One of the things I love is cornbread muffins right out of the oven. They are packed with a rich and buttery flavor, however what is even better is these honey blueberry muffins. The muffins have a slight crunch and savory flavor of the cornmeal make a perfect backdrop for blueberries, which burst as they bake, creating pockets of juice that keep the muffins tender. They are extremely simple to prepare, about 15 minutes to mix everything up and under 30 minutes to bake.
In a large mixing bowl, combine the milk and lemon juice. Let sit for 10 minutes.
In a large bowl, whisk together the flour, cornmeal, baking powder, and salt.
In a separate small bowl, place 1-2 teaspoons of the flour mixture with the blueberries. Toss the blueberries carefully until coated in the flour. Set aside.
In the milk mixture bowl, add the eggs, honey, melted butter, vanilla and lemon zest. Whisk until smooth.
Add into the dry ingredients, stir until just combined. Add in the blueberries and stir carefully, Do not over mix.

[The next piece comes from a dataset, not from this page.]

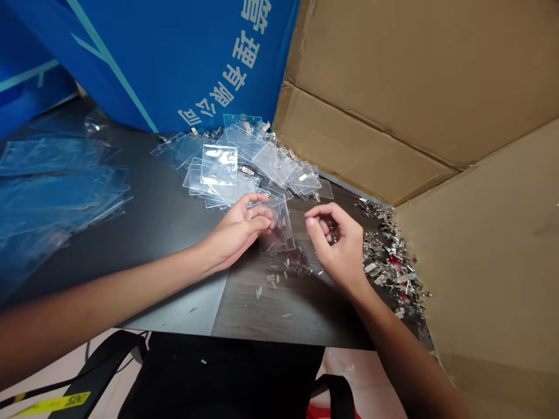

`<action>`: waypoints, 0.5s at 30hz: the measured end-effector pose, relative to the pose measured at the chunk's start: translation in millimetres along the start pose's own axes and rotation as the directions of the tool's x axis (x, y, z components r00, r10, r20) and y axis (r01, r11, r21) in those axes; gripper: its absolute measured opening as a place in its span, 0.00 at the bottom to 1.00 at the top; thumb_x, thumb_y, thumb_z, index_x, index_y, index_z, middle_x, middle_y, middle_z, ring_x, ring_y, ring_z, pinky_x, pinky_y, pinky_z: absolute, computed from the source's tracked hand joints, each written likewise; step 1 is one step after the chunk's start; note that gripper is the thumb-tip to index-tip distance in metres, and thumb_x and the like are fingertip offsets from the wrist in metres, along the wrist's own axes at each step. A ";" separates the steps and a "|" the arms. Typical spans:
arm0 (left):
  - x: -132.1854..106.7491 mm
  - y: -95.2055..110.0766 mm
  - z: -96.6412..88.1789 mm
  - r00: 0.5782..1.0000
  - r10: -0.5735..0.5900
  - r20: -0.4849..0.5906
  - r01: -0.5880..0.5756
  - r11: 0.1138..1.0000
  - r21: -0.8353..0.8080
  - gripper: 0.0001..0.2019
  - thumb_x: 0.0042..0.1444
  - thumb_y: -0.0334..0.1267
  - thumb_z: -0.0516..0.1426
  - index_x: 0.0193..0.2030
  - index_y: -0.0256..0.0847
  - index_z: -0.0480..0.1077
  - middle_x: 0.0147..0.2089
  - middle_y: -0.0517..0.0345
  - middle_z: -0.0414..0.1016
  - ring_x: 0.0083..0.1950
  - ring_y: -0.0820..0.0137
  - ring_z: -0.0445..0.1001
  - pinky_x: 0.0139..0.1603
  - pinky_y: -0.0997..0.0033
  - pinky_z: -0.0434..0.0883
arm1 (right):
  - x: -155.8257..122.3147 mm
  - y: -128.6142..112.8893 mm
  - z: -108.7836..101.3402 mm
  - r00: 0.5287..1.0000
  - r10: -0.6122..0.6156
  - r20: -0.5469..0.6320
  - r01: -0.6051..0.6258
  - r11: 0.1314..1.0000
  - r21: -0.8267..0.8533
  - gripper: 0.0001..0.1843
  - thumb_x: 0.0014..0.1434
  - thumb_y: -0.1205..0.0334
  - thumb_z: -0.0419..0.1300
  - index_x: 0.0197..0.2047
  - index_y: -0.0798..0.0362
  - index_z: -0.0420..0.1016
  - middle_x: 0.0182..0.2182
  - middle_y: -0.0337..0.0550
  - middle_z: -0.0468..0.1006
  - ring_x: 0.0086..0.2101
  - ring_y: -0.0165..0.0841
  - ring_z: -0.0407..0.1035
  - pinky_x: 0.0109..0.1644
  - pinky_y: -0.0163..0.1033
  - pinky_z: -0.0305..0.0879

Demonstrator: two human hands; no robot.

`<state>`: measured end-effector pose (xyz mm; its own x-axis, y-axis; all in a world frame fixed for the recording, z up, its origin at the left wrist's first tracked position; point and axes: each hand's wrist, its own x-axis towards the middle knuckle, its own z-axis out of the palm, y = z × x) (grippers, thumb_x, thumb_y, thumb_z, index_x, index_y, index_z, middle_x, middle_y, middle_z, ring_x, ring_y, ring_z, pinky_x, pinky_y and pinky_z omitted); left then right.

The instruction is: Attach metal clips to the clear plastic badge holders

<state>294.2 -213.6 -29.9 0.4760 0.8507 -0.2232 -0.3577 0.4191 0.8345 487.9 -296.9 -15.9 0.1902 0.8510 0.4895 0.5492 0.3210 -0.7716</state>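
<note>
My left hand [242, 228] pinches a clear plastic badge sleeve [278, 226] by its left edge, holding it just above the dark table [166, 221]. My right hand [338, 241] is curled beside the sleeve's right edge, fingers bent together around a small metal clip that is mostly hidden. Behind the hands lies a loose pile of clear badge sleeves [244, 163], some with clips attached. A heap of silver metal clips [393, 262] lies to the right of my right hand.
A blue printed box [174, 58] stands at the back. Cardboard box walls [437, 116] close in the right side. Stacks of clear sleeves [52, 186] lie at the left. Small plastic bits [275, 279] are scattered near the front edge. A black bag [218, 378] sits below the table.
</note>
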 end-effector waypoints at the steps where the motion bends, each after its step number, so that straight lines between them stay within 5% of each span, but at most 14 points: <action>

Spoon the batter evenly into the prepared lined muffin pan, filling each cup just about level with the top of the muffin pan.
Bake in a preheated 350°F degree oven for 25 to 30 minutes, or until the tops are set and golden around the edges. Cool the muffins for a few minutes in the pan, then serve warm with butter or transfer to a wire rack to cool completely.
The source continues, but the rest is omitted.